## WORK INSTRUCTIONS
An exact reproduction of the data below is the required answer.

## INFORMATION SUPPLIED
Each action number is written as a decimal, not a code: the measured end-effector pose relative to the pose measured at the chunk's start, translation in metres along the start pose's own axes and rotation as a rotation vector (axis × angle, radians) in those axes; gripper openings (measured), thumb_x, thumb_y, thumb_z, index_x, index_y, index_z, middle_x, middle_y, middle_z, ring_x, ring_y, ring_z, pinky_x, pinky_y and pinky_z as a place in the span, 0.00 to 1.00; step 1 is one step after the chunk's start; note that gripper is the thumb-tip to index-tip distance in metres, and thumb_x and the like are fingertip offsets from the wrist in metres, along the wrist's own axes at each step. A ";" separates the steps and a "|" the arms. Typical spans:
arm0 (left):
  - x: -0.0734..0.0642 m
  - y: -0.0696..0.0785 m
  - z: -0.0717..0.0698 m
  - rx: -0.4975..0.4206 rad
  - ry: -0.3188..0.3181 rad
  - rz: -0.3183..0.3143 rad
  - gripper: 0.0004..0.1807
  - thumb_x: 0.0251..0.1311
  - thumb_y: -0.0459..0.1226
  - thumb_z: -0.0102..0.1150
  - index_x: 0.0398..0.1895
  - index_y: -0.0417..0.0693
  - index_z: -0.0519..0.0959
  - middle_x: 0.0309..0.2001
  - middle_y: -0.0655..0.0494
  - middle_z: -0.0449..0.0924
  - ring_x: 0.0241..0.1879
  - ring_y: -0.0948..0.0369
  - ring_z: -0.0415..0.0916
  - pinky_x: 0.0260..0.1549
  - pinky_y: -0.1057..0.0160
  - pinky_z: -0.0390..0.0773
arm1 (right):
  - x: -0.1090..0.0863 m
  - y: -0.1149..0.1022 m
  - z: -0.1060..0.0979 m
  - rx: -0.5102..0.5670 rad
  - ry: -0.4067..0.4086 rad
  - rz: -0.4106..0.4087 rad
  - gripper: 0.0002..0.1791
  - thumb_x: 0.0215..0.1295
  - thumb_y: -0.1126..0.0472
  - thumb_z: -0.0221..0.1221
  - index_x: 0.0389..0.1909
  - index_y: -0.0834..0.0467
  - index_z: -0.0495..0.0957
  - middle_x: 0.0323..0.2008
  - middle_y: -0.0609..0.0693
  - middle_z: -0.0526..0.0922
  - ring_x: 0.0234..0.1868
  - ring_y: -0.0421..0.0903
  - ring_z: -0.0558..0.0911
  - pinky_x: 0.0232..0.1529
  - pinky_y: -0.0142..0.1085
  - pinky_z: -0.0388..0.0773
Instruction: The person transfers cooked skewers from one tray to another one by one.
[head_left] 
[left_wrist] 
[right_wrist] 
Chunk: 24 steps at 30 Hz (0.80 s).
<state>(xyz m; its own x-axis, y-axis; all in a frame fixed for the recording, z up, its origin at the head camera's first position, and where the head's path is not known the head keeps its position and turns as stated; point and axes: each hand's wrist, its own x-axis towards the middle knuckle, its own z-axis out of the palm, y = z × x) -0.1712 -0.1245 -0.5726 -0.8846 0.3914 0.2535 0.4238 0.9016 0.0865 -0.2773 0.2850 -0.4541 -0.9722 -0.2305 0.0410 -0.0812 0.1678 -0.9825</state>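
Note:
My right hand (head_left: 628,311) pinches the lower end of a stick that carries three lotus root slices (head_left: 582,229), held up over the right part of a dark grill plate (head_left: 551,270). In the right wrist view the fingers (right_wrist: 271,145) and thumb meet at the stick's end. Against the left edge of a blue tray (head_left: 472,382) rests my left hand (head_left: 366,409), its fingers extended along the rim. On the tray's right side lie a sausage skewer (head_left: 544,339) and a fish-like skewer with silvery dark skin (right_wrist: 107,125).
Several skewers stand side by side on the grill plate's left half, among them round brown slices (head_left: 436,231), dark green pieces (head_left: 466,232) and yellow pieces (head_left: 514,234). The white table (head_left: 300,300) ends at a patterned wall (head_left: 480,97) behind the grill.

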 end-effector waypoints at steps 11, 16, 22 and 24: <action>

## SOLUTION FOR THIS EXERCISE
Each action number is written as a decimal, not a code: the measured end-effector pose relative to the pose measured at the chunk's start, translation in metres along the start pose's own axes and rotation as a rotation vector (axis × angle, radians) in those axes; gripper openings (measured), thumb_x, thumb_y, thumb_z, index_x, index_y, index_z, middle_x, middle_y, middle_z, ring_x, ring_y, ring_z, pinky_x, pinky_y and pinky_z as a place in the span, 0.00 to 1.00; step 1 is one step after the chunk's start; note that gripper is the thumb-tip to index-tip distance in metres, and thumb_x and the like are fingertip offsets from the wrist in metres, along the wrist's own axes at each step. A ";" separates the steps and a "|" the arms. Typical spans:
arm0 (left):
  - x: -0.0734..0.0642 m
  - y: -0.0696..0.0785 m
  - z: -0.0717..0.0698 m
  - rx: -0.4975..0.4206 rad
  - ry: -0.3188..0.3181 rad
  - rz: -0.3183..0.3143 rad
  - gripper: 0.0004..0.1807
  - thumb_x: 0.0251..0.1311
  - thumb_y: -0.0459..0.1226
  - thumb_z: -0.0102..0.1150
  - index_x: 0.0398..0.1895
  - index_y: -0.0417..0.0693
  - index_z: -0.0519..0.0959
  - middle_x: 0.0309..0.2001
  - middle_y: -0.0655..0.0494
  - middle_z: -0.0449..0.0924
  - ring_x: 0.0241..0.1879
  - ring_y: -0.0948..0.0369
  - ring_z: -0.0415..0.0916
  - pinky_x: 0.0260..0.1549
  - pinky_y: -0.1057..0.0160
  - pinky_z: -0.0390..0.0773
arm1 (right):
  - x: -0.1090..0.0863 m
  - y: -0.1149..0.1022 m
  - z: -0.1060..0.0979 m
  - rx: -0.5102..0.5670 rad
  - ry: -0.4067..0.4086 rad
  - rz: -0.4106..0.4087 rad
  - gripper: 0.0002..0.1791
  - thumb_x: 0.0215..0.1295
  - thumb_y: -0.1126..0.0472
  - thumb_z: -0.0221..0.1221
  - index_x: 0.0389..0.1909
  - index_y: -0.0834..0.0467
  - index_z: -0.0495..0.0957
  - middle_x: 0.0323..0.2008
  - middle_y: -0.0609..0.0693
  - middle_z: -0.0526..0.0922
  - ring_x: 0.0234..0.1868
  - ring_y: -0.0421..0.0903
  - ring_z: -0.0558..0.0911
  - pinky_x: 0.0232..0.1529
  - pinky_y: -0.0142..0.1085
  - pinky_z: -0.0388..0.0773
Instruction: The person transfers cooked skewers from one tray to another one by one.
[head_left] 
[left_wrist] 
[right_wrist] 
Chunk: 24 steps at 30 Hz (0.80 s).
<state>(xyz m; its own x-axis, y-axis; all in a frame fixed for the recording, z up, its origin at the head camera's first position, and where the head's path is not known the head keeps its position and turns as stated; point and axes: each hand's wrist, its own x-axis towards the middle knuckle, its own z-axis out of the palm, y = z × x) -0.1712 -0.1245 -0.5726 -0.8846 0.3914 0.2535 0.4238 0.9016 0.0865 -0.2773 0.2850 -0.4541 -0.9722 -0.2305 0.0410 -0.0812 0.1678 -0.9825</state>
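Note:
My right hand (head_left: 628,311) pinches the lower end of a stick that carries three lotus root slices (head_left: 582,229), held up over the right part of a dark grill plate (head_left: 551,270). In the right wrist view the fingers (right_wrist: 271,145) and thumb meet at the stick's end. Against the left edge of a blue tray (head_left: 472,382) rests my left hand (head_left: 366,409), its fingers extended along the rim. On the tray's right side lie a sausage skewer (head_left: 544,339) and a fish-like skewer with silvery dark skin (right_wrist: 107,125).
Several skewers stand side by side on the grill plate's left half, among them round brown slices (head_left: 436,231), dark green pieces (head_left: 466,232) and yellow pieces (head_left: 514,234). The white table (head_left: 300,300) ends at a patterned wall (head_left: 480,97) behind the grill.
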
 end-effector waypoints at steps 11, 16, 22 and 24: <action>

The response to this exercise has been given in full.